Thursday 4 December 2014

Sainsbury 4-year PhD studentship available: The evolution of plant body plans.


A major goal in biology is to identify the genetic changes that underpinned the evolution of morphological novelty.
Plants colonized land over 450 million years ago and underwent independent radiations in body plan in both the haploid (gametophyte) and diploid (sporophyte) stages of the life cycle during evolution [1].
The earliest land plants had gametophyte dominant life cycles and principally colonized space by spreading across planar surfaces, and a capacity for three dimensional shoot growth was a key innovation in gametophyte evolution. The rise of the vascular plants was accompanied by suite of sporophytic innovations including branching and indeterminate shoot growth.
By modifying moss development using reverse genetics, Dr Harrison’s lab has recently identified mutations causing a defective 2D to 3D transition in a moss, and mutations that can induce sporophytic branching [2, 3].
Your project will build on these advances to identify molecular determinants of body plan in early diverging land plant lineages.

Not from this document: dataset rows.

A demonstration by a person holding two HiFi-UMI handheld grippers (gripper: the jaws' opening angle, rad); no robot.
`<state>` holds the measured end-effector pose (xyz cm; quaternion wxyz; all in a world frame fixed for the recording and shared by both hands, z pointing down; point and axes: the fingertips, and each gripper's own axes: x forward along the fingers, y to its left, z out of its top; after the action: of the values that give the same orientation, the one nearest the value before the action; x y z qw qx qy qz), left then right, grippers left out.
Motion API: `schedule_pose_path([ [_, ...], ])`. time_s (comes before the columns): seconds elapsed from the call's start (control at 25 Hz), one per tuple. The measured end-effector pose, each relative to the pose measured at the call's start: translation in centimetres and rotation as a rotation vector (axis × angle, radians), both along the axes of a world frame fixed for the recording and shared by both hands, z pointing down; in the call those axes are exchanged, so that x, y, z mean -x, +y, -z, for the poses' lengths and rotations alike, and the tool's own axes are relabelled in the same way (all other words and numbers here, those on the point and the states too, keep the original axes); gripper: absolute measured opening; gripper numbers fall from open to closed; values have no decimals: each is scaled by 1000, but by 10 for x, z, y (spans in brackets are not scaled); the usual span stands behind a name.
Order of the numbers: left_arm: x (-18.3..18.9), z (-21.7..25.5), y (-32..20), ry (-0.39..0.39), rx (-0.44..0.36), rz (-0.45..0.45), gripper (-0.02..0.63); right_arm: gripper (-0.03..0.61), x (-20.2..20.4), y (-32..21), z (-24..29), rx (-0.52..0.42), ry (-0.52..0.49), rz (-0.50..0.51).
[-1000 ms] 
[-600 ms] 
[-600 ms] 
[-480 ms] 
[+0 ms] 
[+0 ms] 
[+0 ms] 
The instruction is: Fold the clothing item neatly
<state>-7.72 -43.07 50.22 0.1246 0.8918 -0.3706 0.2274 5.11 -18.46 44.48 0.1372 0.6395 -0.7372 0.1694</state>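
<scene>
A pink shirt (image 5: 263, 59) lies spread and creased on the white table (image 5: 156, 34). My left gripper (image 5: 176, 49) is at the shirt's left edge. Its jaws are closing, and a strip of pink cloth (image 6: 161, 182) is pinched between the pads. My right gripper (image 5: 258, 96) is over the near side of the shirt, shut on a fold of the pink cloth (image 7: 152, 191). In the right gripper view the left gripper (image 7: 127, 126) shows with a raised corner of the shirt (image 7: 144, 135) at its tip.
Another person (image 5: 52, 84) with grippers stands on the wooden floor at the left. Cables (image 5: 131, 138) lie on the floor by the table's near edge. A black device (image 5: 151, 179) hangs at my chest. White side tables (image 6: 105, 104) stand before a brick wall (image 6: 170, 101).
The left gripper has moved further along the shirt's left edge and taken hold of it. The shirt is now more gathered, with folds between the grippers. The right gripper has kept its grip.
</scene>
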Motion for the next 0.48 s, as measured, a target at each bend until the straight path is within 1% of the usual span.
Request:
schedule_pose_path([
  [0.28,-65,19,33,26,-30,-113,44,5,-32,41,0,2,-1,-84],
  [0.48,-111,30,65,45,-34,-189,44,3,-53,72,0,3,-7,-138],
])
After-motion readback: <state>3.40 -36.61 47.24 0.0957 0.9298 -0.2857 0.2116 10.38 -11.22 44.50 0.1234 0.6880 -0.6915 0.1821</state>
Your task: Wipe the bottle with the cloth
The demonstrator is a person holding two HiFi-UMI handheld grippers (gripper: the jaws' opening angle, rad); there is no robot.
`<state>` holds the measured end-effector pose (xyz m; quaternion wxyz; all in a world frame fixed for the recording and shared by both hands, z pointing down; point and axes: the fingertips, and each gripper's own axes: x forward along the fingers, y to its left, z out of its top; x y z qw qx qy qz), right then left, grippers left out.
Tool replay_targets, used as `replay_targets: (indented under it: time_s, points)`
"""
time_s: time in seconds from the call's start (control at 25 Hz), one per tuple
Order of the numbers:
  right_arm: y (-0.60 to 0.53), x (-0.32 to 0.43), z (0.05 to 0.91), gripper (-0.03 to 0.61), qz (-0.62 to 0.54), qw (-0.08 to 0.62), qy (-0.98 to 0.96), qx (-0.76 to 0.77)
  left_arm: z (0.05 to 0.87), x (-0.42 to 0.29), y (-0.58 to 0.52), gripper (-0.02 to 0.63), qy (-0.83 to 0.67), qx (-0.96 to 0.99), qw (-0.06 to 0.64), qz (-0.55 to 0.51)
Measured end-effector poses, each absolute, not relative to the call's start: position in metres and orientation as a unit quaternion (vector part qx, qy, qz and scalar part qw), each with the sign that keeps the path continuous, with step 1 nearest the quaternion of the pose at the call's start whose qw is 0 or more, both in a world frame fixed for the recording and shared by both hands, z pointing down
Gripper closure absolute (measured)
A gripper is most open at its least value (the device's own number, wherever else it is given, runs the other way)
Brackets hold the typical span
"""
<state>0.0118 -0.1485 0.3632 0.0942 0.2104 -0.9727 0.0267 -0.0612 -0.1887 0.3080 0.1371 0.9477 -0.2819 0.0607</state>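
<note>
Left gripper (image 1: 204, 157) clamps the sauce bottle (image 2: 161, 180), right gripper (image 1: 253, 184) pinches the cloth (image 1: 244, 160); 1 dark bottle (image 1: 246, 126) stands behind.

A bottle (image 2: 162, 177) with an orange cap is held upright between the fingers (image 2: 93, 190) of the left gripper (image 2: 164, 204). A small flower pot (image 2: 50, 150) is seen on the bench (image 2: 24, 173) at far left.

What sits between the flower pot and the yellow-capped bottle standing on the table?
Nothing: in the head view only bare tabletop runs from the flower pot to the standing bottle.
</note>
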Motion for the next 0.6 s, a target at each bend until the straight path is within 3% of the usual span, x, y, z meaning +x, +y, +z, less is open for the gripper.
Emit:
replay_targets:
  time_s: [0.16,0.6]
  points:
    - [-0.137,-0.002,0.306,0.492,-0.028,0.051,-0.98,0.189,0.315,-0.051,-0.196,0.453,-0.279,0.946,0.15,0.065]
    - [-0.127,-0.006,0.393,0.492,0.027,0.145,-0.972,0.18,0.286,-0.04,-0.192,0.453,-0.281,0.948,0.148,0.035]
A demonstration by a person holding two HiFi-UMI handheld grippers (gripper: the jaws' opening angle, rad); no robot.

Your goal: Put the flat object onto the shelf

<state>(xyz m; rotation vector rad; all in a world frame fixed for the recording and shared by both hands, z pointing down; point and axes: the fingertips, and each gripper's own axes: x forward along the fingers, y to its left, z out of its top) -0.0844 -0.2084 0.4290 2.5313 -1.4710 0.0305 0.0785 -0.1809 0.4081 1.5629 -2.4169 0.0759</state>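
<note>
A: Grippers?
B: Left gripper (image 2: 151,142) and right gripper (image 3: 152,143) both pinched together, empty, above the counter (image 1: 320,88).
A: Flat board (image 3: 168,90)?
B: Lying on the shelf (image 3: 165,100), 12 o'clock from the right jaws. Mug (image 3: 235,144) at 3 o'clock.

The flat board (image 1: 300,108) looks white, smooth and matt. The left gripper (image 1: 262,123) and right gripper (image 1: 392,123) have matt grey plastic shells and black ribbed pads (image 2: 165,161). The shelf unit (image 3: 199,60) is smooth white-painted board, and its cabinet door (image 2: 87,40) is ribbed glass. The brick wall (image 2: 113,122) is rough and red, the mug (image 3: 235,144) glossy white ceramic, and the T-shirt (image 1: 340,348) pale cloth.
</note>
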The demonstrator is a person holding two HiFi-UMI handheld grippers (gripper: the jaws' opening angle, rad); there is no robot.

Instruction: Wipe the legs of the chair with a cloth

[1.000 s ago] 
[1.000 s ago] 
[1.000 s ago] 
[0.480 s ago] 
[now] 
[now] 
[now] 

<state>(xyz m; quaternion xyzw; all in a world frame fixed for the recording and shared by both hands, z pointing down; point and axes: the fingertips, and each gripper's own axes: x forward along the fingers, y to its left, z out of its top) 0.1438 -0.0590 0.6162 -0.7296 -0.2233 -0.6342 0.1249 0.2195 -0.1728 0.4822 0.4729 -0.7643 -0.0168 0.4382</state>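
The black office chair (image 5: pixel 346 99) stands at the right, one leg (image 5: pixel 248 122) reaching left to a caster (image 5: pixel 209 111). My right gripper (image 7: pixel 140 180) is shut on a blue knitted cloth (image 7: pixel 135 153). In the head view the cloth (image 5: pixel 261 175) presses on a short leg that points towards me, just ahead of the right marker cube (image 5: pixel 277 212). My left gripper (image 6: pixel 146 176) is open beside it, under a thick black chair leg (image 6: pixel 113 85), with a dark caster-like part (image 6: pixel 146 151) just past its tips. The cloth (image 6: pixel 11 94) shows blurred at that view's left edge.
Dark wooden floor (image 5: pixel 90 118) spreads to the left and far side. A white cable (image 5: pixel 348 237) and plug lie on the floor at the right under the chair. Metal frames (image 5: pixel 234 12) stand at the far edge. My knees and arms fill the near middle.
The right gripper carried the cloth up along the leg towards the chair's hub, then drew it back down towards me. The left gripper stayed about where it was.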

Please contact Jill if you would like to apply for this studentship (cjh97@cam.ac.uk); Cambridge students also welcome to discuss!
[1] Pires and Dolan (2012). Morphological evolution in land plants: new designs with old genes. Phil. Trans. R. Soc. 367: 508-518.
[2] Bennett et al. (2014a). Plasma membrane targeted PIN proteins regulate shoot development in a moss. Current Biology 24: 1-10.
[3] Bennett et al. (2014b). Paralogous radiations of PIN proteins with multiple origins of non-canonical PIN structure. Molecular Biology and Evolution (doi:molbev.msu147).